One workaround is to avoid using [ProtoInclude(10, typeof(MarketDataObject))]
and instead populate the base class members in the derived type's contract programmatically using the RuntimeTypeModel API:
namespace V3
{
[ProtoContract]
internal abstract class LowerStillBaseClass
{
[ProtoMember(1)]
public string LowerStillBaseClassProperty { get; set; }
}
[ProtoContract]
internal class MarketDataObject : LowerStillBaseClass
{
static MarketDataObject()
{
AddBaseTypeProtoMembers(RuntimeTypeModel.Default);
}
const int BaseTypeIncrement = 11000;
public static void AddBaseTypeProtoMembers(RuntimeTypeModel runtimeTypeModel)
{
var myType = runtimeTypeModel[typeof(MarketDataObject)];
var baseType = runtimeTypeModel[typeof(MarketDataObject).BaseType];
if (!baseType.GetSubtypes().Any(s => s.DerivedType == myType))
{
foreach (var field in baseType.GetFields())
{
myType.Add(field.FieldNumber + BaseTypeIncrement, field.Name);
}
}
}
[ProtoMember(1)]
public string Id { get; set; }
}
}
(Here I am populating the contract inside the static constructor for MarketDataObject
. You might want to do it elsewhere.) The schema for V3.
looks like:
message MarketDataObject {
optional string Id = 1;
optional string LowerStillBaseClassProperty = 11001;
}
This schema is compatible with the V1 schema, and so A V1 message can be deserialized into a V3 class without data loss.

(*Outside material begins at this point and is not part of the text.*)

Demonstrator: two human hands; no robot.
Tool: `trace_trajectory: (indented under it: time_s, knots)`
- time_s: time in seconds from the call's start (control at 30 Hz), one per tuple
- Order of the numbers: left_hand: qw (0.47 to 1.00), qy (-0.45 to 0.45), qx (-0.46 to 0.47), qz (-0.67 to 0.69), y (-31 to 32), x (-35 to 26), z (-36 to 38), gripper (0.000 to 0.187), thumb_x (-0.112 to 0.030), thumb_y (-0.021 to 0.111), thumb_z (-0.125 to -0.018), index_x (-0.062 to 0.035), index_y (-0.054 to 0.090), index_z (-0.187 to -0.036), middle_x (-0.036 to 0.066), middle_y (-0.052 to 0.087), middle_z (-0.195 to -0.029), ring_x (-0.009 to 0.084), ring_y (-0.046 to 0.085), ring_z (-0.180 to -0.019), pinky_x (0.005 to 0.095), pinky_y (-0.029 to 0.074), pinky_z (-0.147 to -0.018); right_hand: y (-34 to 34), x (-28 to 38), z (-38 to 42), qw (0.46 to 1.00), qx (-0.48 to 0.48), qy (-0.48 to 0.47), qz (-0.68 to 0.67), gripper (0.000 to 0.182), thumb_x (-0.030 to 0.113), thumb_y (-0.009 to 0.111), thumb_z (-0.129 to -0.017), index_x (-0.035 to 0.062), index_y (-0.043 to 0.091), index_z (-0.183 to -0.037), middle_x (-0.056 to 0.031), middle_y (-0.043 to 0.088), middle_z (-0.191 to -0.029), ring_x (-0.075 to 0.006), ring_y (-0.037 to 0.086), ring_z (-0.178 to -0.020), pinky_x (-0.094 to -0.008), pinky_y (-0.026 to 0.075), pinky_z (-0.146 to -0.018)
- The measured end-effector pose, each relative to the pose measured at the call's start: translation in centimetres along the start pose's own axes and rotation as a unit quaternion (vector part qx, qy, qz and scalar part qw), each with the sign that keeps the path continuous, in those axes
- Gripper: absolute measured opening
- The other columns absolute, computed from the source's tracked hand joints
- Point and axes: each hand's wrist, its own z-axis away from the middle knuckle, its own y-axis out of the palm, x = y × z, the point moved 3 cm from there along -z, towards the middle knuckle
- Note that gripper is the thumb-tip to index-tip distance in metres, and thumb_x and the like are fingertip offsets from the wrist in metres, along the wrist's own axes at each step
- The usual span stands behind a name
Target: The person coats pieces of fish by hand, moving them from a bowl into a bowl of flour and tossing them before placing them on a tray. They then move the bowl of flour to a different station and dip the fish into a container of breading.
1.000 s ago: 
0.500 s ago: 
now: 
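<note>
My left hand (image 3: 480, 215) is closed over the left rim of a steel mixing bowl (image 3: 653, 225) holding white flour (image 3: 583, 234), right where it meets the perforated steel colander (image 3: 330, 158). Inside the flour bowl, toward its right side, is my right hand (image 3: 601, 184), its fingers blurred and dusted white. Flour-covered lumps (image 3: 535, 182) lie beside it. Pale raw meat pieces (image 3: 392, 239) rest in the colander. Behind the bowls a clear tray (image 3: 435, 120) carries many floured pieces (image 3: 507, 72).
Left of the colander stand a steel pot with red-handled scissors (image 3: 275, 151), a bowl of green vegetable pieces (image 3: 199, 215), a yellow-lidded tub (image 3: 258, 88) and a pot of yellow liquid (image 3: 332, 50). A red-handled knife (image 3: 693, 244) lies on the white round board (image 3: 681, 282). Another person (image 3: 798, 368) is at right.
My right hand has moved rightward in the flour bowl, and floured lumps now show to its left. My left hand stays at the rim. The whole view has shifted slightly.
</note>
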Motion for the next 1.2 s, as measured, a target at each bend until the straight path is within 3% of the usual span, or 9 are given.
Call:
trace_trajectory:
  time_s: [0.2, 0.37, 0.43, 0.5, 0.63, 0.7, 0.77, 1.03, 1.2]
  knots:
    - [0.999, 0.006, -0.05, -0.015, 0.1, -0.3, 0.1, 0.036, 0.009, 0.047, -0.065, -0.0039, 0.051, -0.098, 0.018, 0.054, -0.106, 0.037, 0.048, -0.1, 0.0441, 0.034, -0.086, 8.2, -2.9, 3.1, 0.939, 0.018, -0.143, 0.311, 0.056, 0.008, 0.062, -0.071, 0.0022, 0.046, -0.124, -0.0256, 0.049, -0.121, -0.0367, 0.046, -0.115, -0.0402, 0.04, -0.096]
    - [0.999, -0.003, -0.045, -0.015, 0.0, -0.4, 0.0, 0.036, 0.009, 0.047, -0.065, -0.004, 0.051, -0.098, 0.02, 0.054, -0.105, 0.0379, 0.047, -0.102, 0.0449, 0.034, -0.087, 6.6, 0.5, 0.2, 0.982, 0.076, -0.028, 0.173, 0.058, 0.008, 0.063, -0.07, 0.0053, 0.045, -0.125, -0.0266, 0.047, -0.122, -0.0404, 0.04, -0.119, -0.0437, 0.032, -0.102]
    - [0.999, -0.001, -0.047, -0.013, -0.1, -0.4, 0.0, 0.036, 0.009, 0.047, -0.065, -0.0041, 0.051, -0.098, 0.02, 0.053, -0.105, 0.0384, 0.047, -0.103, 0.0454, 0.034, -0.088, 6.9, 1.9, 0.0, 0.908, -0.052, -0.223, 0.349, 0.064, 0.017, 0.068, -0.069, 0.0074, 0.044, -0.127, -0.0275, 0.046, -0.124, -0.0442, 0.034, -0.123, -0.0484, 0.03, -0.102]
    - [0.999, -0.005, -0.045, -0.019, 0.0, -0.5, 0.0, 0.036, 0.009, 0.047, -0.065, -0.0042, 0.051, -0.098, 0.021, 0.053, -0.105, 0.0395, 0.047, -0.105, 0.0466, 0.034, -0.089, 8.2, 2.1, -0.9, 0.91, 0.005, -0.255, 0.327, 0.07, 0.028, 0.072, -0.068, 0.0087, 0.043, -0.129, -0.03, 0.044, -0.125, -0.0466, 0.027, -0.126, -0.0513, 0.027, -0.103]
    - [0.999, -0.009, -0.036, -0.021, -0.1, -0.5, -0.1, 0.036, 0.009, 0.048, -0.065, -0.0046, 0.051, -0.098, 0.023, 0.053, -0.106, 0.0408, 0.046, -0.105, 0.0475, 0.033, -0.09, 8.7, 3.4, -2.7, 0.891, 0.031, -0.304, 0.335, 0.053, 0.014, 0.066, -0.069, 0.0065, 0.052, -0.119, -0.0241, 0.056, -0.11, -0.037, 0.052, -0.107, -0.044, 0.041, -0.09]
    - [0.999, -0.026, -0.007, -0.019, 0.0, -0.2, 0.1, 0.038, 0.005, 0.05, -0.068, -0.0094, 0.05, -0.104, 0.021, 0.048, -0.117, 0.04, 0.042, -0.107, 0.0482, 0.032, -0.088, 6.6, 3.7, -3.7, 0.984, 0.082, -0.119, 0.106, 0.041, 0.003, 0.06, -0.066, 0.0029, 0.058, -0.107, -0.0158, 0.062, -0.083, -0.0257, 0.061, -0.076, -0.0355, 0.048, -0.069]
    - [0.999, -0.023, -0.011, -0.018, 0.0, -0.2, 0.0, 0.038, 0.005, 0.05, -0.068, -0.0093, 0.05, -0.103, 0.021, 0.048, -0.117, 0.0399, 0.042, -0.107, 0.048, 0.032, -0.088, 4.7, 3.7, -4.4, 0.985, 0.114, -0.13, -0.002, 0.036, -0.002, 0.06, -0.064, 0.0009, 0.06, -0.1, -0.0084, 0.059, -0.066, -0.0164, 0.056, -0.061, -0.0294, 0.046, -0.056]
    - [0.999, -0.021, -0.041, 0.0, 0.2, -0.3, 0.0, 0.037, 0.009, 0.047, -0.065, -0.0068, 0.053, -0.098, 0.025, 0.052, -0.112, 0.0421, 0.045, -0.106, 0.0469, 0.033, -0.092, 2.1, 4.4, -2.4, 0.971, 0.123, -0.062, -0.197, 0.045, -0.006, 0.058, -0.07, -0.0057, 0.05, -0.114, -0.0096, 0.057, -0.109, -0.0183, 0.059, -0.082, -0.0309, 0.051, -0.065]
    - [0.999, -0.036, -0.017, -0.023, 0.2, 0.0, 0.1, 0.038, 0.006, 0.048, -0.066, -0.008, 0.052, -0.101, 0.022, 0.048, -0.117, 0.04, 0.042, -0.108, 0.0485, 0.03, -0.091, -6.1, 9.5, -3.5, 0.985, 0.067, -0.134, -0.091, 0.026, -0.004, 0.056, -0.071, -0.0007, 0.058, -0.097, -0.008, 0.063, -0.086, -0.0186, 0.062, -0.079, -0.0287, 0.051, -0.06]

Sample fiddle.
Of course, if you are moving a member from MarketDataObject
to LowerStillBaseClass
you will need to ensure that the field id stays the same.
The disadvantage of this workaround is that you lose the ability to deserialize an object of type LowerStillBaseClass
and have protobuf-net automatically infer the correct derived type.